**Dataset entries**
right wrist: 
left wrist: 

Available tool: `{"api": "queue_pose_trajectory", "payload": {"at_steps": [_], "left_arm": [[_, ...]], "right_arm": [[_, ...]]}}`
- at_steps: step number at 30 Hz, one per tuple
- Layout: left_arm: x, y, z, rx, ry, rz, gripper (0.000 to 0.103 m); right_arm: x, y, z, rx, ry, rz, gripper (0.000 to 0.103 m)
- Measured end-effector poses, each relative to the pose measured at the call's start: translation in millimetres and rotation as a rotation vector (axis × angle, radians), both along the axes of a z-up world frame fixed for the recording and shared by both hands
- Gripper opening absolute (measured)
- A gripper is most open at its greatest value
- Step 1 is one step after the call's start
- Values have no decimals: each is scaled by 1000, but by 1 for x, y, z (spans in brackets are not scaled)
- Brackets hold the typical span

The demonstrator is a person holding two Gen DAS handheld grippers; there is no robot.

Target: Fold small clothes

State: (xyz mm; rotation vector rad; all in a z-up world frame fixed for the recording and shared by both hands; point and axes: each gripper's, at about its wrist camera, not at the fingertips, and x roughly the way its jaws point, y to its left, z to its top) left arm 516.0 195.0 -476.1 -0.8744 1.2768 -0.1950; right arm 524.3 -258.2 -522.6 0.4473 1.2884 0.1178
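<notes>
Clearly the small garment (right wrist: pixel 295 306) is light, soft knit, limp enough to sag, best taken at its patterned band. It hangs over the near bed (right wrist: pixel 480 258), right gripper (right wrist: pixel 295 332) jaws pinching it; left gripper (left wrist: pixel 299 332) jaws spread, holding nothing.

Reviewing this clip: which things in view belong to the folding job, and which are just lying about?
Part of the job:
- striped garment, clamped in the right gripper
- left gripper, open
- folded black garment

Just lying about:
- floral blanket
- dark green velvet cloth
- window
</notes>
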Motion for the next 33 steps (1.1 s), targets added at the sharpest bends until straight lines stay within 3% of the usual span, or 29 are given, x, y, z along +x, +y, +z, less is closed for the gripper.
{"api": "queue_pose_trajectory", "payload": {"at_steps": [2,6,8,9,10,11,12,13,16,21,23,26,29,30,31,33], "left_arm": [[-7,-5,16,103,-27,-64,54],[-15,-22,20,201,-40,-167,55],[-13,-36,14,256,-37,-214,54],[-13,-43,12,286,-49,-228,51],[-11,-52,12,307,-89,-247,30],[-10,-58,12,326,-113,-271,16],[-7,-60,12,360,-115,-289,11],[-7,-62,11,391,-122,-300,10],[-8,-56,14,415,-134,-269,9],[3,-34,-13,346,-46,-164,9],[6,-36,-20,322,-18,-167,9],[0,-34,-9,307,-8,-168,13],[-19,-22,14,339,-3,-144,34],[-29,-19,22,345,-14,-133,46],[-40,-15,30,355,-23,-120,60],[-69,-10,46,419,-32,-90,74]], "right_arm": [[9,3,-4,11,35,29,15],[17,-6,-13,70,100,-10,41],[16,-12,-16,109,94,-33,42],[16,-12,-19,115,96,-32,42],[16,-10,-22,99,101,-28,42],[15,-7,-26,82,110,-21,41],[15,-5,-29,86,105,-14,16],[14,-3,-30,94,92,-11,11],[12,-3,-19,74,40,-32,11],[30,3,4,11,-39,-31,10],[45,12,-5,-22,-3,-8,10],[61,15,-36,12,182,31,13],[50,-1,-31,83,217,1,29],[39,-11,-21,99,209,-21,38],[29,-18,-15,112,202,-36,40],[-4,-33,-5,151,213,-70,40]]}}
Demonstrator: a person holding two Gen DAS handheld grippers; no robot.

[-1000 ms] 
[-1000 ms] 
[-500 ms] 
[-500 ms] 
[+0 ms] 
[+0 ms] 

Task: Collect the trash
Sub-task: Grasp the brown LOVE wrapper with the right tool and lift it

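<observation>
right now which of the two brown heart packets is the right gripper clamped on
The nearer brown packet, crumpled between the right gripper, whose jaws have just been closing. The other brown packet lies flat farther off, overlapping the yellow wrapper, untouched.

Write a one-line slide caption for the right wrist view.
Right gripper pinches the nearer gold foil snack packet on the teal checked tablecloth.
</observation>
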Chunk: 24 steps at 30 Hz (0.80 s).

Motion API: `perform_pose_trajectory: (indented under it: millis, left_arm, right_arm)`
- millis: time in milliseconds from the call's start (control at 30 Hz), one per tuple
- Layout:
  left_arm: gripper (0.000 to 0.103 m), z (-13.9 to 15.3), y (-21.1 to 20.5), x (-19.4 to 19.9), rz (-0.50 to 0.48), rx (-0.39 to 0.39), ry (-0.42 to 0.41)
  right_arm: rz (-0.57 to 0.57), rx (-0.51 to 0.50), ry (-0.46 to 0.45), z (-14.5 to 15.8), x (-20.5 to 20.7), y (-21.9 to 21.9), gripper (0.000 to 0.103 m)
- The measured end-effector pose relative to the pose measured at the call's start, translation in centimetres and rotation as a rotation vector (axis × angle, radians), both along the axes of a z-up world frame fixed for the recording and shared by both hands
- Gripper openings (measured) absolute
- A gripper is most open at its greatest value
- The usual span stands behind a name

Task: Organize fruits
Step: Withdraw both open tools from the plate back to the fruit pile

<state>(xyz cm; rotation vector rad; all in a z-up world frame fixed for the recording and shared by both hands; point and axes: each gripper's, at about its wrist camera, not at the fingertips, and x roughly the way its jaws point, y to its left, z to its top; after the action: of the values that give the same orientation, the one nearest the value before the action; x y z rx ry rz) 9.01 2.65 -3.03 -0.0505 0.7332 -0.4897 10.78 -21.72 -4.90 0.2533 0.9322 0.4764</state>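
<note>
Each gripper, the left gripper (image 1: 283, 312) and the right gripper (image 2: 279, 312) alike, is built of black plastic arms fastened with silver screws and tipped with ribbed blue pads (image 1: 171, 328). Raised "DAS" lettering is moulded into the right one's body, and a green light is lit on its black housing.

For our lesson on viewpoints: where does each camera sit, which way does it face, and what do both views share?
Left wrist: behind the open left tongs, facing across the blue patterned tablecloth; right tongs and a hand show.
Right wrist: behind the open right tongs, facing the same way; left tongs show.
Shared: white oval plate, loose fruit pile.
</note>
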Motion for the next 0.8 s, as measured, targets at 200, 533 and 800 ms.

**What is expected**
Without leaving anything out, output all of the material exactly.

**Exercise output**
right wrist: 
left wrist: 

Available tool: `{"api": "queue_pose_trajectory", "payload": {"at_steps": [_], "left_arm": [[_, ...]], "right_arm": [[_, ...]]}}`
- at_steps: step number at 30 Hz, one per tuple
- Layout: left_arm: x, y, z, rx, ry, rz, gripper (0.000 to 0.103 m); right_arm: x, y, z, rx, ry, rz, gripper (0.000 to 0.103 m)
- Measured end-effector poses, each relative to the pose measured at the call's start: translation in millimetres and rotation as a rotation vector (axis × angle, radians), both along the axes of a z-up world frame fixed for the recording and shared by both hands
- Gripper opening absolute (measured)
- A gripper is most open at its greatest value
- Step 1 is one step after the call's start
- Values have no decimals: each is scaled by 1000, but by 1 for x, y, z (spans in brackets are not scaled)
- Brackets hold the typical span

The demonstrator is a person holding two Gen DAS handheld grippers; there is no robot.

Target: Fold small clothes

State: (xyz mm; rotation vector rad; all in a z-up world frame fixed for the recording and shared by both hands; point and axes: each gripper's, at about its wrist camera, not at the fingertips, and x roughly the way its jaws point, y to its left, z to its top) left arm 516.0 195.0 -476.1 -0.8744 1.2768 -0.1950; right arm 524.3 -258.2 -522.6 0.4473 1.2884 0.1178
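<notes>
Clearly the small garment (right wrist: pixel 295 306) is light, soft knit, limp enough to sag, best taken at its patterned band. It hangs over the near bed (right wrist: pixel 480 258), right gripper (right wrist: pixel 295 332) jaws pinching it; left gripper (left wrist: pixel 299 332) jaws spread, holding nothing.

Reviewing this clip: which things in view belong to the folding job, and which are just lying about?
Part of the job:
- striped garment, clamped in the right gripper
- left gripper, open
- folded black garment

Just lying about:
- floral blanket
- dark green velvet cloth
- window
</notes>
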Motion for the next 33 steps (1.1 s), targets added at the sharpest bends until straight lines stay within 3% of the usual span, or 29 are given, x, y, z along +x, +y, +z, less is closed for the gripper.
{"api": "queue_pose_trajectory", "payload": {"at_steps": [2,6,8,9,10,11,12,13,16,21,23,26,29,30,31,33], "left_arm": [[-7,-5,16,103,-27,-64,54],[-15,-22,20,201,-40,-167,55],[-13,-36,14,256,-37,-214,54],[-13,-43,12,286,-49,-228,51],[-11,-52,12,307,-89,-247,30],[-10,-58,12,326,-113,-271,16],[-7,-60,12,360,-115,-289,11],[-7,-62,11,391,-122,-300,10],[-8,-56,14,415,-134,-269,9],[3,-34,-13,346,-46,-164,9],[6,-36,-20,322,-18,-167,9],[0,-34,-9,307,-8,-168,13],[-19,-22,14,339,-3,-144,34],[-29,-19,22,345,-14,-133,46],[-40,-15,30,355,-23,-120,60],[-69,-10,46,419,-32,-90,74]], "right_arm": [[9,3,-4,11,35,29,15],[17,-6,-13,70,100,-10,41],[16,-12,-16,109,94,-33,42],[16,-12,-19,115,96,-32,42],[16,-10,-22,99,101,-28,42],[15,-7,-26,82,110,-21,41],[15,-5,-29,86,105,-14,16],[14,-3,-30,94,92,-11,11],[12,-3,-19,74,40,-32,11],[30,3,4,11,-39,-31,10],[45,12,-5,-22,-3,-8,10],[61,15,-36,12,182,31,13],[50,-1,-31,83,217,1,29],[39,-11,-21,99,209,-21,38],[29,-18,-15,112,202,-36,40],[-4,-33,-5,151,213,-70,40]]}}
Demonstrator: a person holding two Gen DAS handheld grippers; no robot.

[-1000 ms] 
[-1000 ms] 
[-500 ms] 
[-500 ms] 
[+0 ms] 
[+0 ms] 

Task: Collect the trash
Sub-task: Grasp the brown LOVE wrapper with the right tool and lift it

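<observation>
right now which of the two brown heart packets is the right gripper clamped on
The nearer brown packet, crumpled between the right gripper, whose jaws have just been closing. The other brown packet lies flat farther off, overlapping the yellow wrapper, untouched.

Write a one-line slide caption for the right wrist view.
Right gripper pinches the nearer gold foil snack packet on the teal checked tablecloth.
</observation>
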Chunk: 24 steps at 30 Hz (0.80 s).

Motion API: `perform_pose_trajectory: (indented under it: millis, left_arm, right_arm)`
- millis: time in milliseconds from the call's start (control at 30 Hz), one per tuple
- Layout:
  left_arm: gripper (0.000 to 0.103 m), z (-13.9 to 15.3), y (-21.1 to 20.5), x (-19.4 to 19.9), rz (-0.50 to 0.48), rx (-0.39 to 0.39), ry (-0.42 to 0.41)
  right_arm: rz (-0.57 to 0.57), rx (-0.51 to 0.50), ry (-0.46 to 0.45), z (-14.5 to 15.8), x (-20.5 to 20.7), y (-21.9 to 21.9), gripper (0.000 to 0.103 m)
- The measured end-effector pose relative to the pose measured at the call's start, translation in centimetres and rotation as a rotation vector (axis × angle, radians), both along the axes of a z-up world frame fixed for the recording and shared by both hands
- Gripper openings (measured) absolute
- A gripper is most open at its greatest value
- The usual span stands behind a name

Task: Organize fruits
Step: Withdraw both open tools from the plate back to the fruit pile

<state>(xyz cm; rotation vector rad; all in a z-up world frame fixed for the recording and shared by both hands; point and axes: each gripper's, at about its wrist camera, not at the fingertips, and x roughly the way its jaws point, y to its left, z to its top; after the action: of the values that give the same orientation, the one nearest the value before the action; x y z rx ry rz) 9.01 2.65 -3.03 -0.0505 0.7332 -0.4897 10.78 -21.72 -4.90 0.2533 0.9322 0.4764</state>
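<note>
Each gripper, the left gripper (image 1: 283, 312) and the right gripper (image 2: 279, 312) alike, is built of black plastic arms fastened with silver screws and tipped with ribbed blue pads (image 1: 171, 328). Raised "DAS" lettering is moulded into the right one's body, and a green light is lit on its black housing.

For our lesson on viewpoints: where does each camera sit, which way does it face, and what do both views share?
Left wrist: behind the open left tongs, facing across the blue patterned tablecloth; right tongs and a hand show.
Right wrist: behind the open right tongs, facing the same way; left tongs show.
Shared: white oval plate, loose fruit pile.
</note>
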Motion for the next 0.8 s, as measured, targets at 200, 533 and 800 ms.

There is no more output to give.